В слове Гераклита, помимо того, что оно наверное и образ и символ, мы слышим еще и другое. Размах этого слова так велик, что оно начинает говорить о том, чего мы не можем познать и в чем только и можем узнать себя. Что такое это «от всего отстраненное», до которого добирается размах философского слова? Мы говорили (§ 11), что гераклитовское «надо следовать всеобщему» — императив, обращенный безусловно к каждому. Говорить, что надо делать тогда‑то, в таких‑то условиях и с такой‑то целью, — дело науки; философия велит то, что неотменимо во всяком здесь и теперь. Не «знай то или это» (например греческий язык), а «узнай себя», т. е. увидь себя в другом.

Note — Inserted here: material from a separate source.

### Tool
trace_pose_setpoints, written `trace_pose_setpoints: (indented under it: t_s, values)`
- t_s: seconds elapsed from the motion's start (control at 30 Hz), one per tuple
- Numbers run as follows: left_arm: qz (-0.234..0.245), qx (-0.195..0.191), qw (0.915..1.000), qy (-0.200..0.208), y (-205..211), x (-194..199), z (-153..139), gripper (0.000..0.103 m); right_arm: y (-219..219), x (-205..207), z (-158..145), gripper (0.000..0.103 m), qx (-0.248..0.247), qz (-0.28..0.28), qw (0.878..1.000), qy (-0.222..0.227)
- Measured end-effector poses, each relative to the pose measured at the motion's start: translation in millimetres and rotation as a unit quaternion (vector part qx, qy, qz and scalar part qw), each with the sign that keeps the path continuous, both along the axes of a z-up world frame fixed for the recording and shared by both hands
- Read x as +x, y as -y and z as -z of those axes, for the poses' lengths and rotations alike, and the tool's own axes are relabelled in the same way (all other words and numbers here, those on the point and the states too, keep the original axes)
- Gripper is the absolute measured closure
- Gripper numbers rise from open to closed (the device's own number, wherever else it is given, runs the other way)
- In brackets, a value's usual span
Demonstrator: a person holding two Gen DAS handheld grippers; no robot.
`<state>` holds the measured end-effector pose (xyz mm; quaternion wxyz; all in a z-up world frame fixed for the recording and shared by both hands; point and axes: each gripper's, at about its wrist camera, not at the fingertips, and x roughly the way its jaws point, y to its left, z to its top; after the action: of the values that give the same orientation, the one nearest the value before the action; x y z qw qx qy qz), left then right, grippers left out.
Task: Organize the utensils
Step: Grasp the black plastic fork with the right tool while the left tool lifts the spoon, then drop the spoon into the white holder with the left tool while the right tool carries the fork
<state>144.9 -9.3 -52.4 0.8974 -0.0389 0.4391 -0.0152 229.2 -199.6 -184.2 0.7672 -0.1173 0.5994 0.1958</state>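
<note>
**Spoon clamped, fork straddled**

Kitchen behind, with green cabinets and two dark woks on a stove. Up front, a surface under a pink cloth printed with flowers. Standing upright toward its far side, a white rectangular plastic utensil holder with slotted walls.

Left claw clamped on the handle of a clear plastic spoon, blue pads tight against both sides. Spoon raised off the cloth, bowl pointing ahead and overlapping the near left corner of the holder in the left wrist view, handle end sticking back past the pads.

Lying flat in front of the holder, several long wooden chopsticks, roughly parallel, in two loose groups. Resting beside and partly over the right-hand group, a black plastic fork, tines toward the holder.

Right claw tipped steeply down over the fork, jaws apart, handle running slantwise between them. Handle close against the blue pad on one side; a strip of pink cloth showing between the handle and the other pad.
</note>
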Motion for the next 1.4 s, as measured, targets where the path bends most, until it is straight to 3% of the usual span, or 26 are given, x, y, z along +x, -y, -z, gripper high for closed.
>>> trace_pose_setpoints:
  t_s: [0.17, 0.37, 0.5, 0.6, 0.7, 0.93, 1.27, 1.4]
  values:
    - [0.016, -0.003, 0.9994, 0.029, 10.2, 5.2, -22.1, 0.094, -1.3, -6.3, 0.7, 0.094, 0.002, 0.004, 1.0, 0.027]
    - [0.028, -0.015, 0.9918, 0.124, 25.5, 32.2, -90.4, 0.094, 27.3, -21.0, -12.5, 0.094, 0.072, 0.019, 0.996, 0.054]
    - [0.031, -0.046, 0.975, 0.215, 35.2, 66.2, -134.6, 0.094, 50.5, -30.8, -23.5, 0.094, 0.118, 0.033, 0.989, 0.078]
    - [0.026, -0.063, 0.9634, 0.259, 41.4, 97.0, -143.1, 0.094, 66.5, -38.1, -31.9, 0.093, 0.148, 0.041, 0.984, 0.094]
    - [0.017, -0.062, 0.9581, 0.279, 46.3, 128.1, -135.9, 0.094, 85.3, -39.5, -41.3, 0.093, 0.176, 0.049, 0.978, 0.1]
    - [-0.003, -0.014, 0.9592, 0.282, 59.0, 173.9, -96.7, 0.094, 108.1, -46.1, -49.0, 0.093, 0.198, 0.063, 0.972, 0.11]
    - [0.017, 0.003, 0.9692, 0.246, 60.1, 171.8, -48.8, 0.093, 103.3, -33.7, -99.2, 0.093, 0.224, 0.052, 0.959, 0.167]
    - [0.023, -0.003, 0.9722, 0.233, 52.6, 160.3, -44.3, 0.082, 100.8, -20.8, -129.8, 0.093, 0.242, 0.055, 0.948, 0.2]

Я настоящий и есть я сам, осуществившийся, но это значит, что я настоящий — другой самому себе.
Что же получается? Мы с таким недоверием говорили о символе, а ведь его структура и есть узнавание. Мы собирались отказаться в философии от символа и вернулись к нему?
Только к нему какому? Девушка кивает на розу, роза — на девушку, но ведь девушка похожа на розу, роза на девушку. Они похожие символы. Вместе с тем девушка и явно другое чем роза. Тогда что такое символ: то, что указывает на то же? то, что указывает на другое? указывает на похожесть в другом? Мы словно прикованы к пониманию символа как указания на похожее другое, т. е. такое другое, которое в нашей власти приручить, ввести в доступный образ, в «перспективу смысла». Может ли символ указывать на совершенно другое, т. е. сообщать, что то, на что он указывает, совсем не похоже на него?
В своем исходном бытовом и в своем первом философском понимании символ вовсе не предполагал, что указанное им должно быть на него похоже. Картинка ряда уходящих или уводящих в бесконечную даль явлений, сводящихся к одному образу, в раннем символе отсутствовала. Эта картинка принадлежит разоблачительному редукционизму XIX и XX вв. с его настойчивым намерением подыскать один ключ к разным вещам, поднять как можно большее их число одним ухватом. Символ в первоначальном значении — это как попало, намерено небрежно обломленная половина черепка, которая остается при мне, а другую я отдаю партнеру. Она уходит куда‑то так, что я не могу уследить. Тот, с кем я вступил в σύμβολον, договор, может свою половину передать другому. Моя половинка — знак и напоминание, что затеяно и не окончено какое‑то дело. Что половинки разломлены и раздельно существуют, ожидая быть сложенными вместе, — указание, напоминание, что дело надо доделать. Символ у меня в руках — способ знания, что здесь дело не кончается, ждет завершения. Здесь нет мысли о похожести. Скорее даже наоборот, рисунок другой половины разломанного черепка диаметрально противоположен рисунку моей половины.